- Task details -
Restate the lines of the material below word for word, from the first through the one containing "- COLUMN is", and include nothing else; pictures stay out.

--- Given entries Enclosed Below ---

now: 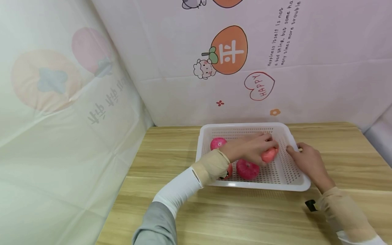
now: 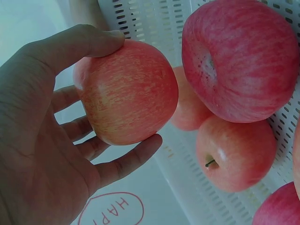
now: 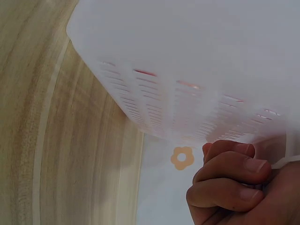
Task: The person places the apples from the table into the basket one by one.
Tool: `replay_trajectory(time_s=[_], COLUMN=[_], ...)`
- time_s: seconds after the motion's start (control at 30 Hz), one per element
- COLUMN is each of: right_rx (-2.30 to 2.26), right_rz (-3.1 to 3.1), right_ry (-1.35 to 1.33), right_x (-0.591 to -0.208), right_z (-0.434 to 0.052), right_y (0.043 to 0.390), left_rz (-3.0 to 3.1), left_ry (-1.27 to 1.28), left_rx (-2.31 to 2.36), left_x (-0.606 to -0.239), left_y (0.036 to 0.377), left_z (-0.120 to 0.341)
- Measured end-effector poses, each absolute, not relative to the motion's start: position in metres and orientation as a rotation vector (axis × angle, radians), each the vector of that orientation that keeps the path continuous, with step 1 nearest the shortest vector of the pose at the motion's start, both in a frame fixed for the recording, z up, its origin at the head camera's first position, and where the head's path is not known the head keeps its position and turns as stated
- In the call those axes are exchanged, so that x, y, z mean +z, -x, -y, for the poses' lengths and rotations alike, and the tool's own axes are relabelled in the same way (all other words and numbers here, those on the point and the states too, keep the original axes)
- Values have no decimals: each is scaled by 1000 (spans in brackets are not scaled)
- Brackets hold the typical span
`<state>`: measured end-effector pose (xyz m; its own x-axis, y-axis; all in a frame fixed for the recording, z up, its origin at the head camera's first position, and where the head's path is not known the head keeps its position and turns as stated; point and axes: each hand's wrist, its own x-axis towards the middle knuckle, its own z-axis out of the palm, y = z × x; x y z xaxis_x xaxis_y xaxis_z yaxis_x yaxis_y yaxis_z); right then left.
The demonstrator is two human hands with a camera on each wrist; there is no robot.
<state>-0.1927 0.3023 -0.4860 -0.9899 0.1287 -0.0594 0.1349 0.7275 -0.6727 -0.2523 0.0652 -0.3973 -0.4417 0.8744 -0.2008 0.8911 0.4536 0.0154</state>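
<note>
A white perforated basket [image 1: 298, 185] stands on the wooden table and holds several red-pink apples. My left hand [image 1: 252, 148] reaches into the basket and grips one apple [image 1: 269, 154], thumb on top and fingers curled under it, as the left wrist view shows on the apple [image 2: 126, 91] in my left hand [image 2: 42, 140]. Another apple [image 1: 247, 169] lies near the basket's front, one apple [image 1: 218, 143] at the back left. My right hand [image 1: 306, 161] grips the basket's right rim, with curled fingers [image 3: 229, 176] against the basket wall [image 3: 187, 61].
The wooden table [image 1: 171, 160] extends left, right and in front of the basket. Printed sheets cover the back wall [image 1: 232, 51] and the left wall [image 1: 61, 102]. A black wrist strap part [image 1: 310, 205] shows by my right forearm.
</note>
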Motion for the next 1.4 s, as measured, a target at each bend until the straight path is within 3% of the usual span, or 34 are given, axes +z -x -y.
replay_trajectory(time_s=[0.8,1.4], right_rx=[-1127,-1101], right_rz=[-2972,-2966], right_ry=[-189,-192], right_x=[-488,-488], right_z=[-302,-304], right_y=[194,195], left_rz=[-2473,-2420], left_ry=[-1697,-1671], left_rx=[-246,-336], left_x=[-411,-428], left_y=[251,252], left_z=[-91,-107])
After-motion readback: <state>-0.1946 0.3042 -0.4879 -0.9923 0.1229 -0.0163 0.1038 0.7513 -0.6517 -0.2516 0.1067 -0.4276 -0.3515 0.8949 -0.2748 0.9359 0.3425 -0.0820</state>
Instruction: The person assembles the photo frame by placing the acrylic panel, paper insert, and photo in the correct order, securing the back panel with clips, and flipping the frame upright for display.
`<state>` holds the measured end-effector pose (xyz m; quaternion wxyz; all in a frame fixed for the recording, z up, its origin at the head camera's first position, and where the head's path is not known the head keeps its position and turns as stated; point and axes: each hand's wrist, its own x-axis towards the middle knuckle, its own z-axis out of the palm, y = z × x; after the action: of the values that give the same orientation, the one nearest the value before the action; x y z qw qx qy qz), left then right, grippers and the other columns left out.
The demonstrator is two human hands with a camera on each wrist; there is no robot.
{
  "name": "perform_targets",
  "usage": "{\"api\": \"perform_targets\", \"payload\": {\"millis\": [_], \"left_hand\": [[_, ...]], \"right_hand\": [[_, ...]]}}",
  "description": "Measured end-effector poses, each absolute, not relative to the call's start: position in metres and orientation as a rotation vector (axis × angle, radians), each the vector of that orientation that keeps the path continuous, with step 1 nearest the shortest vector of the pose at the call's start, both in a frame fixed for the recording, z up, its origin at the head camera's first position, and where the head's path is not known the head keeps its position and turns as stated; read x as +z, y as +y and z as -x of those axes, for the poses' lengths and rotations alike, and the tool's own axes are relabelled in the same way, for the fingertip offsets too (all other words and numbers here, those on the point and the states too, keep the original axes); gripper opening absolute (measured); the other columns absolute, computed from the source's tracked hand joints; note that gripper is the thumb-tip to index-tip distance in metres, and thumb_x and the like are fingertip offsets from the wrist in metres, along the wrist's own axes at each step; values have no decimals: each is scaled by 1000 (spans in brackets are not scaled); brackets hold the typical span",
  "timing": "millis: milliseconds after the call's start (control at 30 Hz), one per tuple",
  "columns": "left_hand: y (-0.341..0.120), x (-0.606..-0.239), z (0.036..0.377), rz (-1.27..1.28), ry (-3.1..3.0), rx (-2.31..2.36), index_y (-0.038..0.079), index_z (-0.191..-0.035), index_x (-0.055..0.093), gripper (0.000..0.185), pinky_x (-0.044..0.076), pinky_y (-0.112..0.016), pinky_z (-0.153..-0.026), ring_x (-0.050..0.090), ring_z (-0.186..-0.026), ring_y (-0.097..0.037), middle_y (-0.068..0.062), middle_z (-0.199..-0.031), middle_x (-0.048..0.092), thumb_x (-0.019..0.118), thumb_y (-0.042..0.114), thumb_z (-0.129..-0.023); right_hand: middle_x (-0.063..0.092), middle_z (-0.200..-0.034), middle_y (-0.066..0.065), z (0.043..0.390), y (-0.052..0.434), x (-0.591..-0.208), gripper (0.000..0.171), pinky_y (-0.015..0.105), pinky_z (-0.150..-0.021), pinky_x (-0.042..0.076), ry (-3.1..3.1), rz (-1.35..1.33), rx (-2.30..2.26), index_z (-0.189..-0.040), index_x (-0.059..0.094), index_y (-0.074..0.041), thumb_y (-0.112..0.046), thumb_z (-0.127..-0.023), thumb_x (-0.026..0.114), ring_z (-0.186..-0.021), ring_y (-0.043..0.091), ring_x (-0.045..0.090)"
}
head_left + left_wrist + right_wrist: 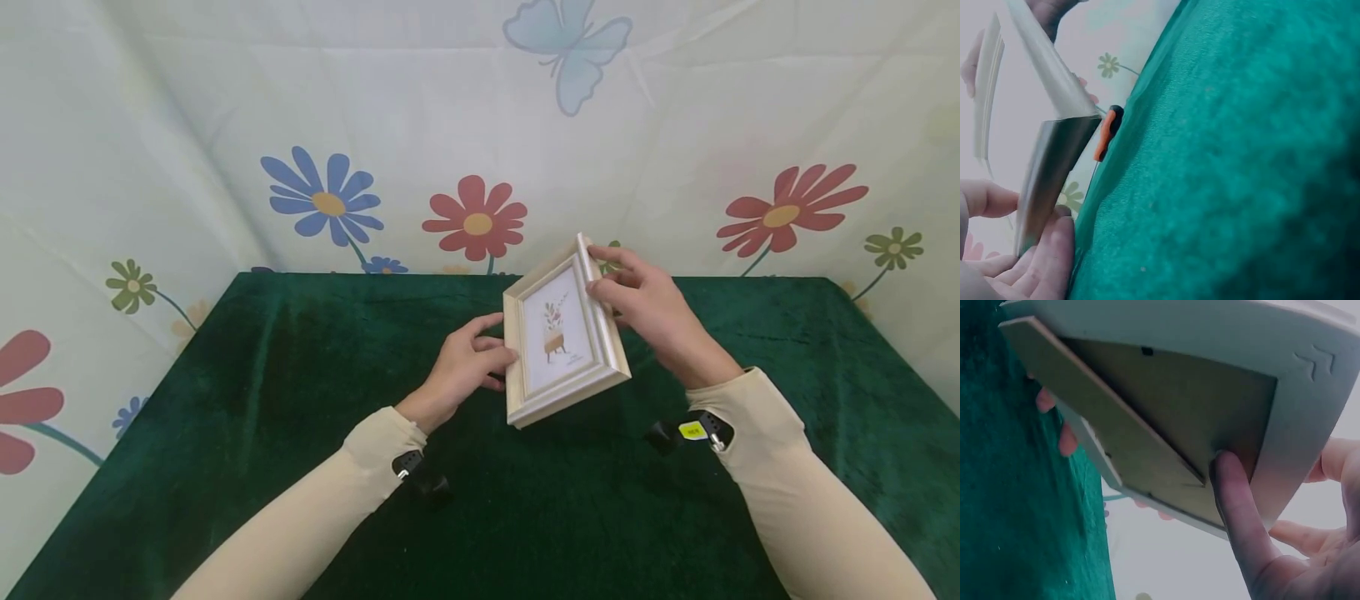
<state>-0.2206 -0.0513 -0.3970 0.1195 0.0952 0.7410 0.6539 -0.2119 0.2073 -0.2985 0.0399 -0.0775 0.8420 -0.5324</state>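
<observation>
Head view: green velvet tablecloth (300,375), flowered backdrop (225,125)

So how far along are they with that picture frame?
The picture frame is already off the green cloth, its rear stand swung out. Both the left hand and right hand hold its sides. Left: it isn't yet standing on the cloth.

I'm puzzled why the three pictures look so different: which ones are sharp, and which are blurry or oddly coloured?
Head view: evenly lit and sharp, the picture frame crisp between both hands. Left wrist view: washed out and bluish, the green cloth soft and out of focus. Right wrist view: dimmer, the frame's back shaded, the bright background blown out.
</observation>
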Motion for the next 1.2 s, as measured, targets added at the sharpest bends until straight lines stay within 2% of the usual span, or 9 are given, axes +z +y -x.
{"api": "perform_targets", "payload": {"millis": [100, 200, 467, 600, 967, 1200], "left_hand": [[-53, -397, 222, -254, 2176, 1953, 17, -160, 45, 63, 63, -39, -86, 76, -97, -26, -11, -128, 71, 72, 16, -102], [-55, -396, 223, -235, 2197, 1973, 19, -159, 47, 61, 62, -38, -86, 76, -96, -26, -11, -126, 72, 71, 17, -102], [-60, -396, 228, -266, 2256, 1992, 21, -159, 49, 62, 63, -37, -84, 76, -92, -27, -13, -123, 72, 72, 14, -101], [-61, -393, 228, -277, 2282, 1989, 23, -159, 49, 63, 63, -37, -84, 76, -92, -26, -12, -124, 72, 72, 15, -101], [-66, -393, 234, -292, 2323, 1989, 23, -161, 48, 62, 62, -37, -86, 76, -93, -27, -12, -126, 71, 69, 17, -103], [-71, -391, 237, -290, 2348, 1988, 22, -159, 50, 59, 62, -37, -87, 75, -96, -27, -12, -128, 71, 69, 17, -103]], "right_hand": [[53, -147, 19, 214, 211, -298, 68, 53, -105, 51, 2556, 235, -1628, -168, 32, -25, -35, -107, 59, -123, 37, 59], [53, -148, 19, 216, 214, -298, 68, 53, -104, 51, 2565, 252, -1578, -169, 31, -24, -34, -107, 59, -121, 38, 60], [60, -140, 23, 221, 222, -297, 67, 38, -83, 61, 2646, 276, -1413, -168, 33, -16, -25, -108, 61, -106, 37, 67], [61, -131, 25, 222, 225, -300, 68, 37, -77, 62, 2657, 280, -1377, -168, 32, -13, -21, -107, 61, -100, 35, 67], [56, -135, 28, 230, 229, -310, 76, 47, -80, 64, 2626, 331, -1305, -170, 22, -9, -18, -107, 63, -111, 42, 66], [54, -136, 30, 234, 230, -316, 78, 46, -79, 64, 2560, 358, -1358, -170, 20, -11, -15, -107, 64, -110, 43, 67]]}}
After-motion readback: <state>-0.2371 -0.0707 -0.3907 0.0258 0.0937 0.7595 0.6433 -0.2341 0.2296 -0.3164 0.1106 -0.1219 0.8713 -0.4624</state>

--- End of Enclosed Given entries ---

- Expected answer -
now: 
now: 
now: 
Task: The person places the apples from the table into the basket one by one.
Tool: `replay_trajectory(time_s=[_], COLUMN=[_], ...)`
- time_s: seconds after the motion's start (control at 30 Hz), one per element
- COLUMN is each of: right_rx (-2.30 to 2.26), right_rz (-3.1 to 3.1), right_ry (-1.35 to 1.33), right_x (-0.591 to -0.208), right_z (-0.434 to 0.052), right_y (0.043 to 0.390), left_rz (-3.0 to 3.1), left_ry (-1.27 to 1.28), left_rx (-2.31 to 2.36), left_x (-0.606 to -0.239), left_y (0.036 to 0.377), left_z (-0.120 to 0.341)

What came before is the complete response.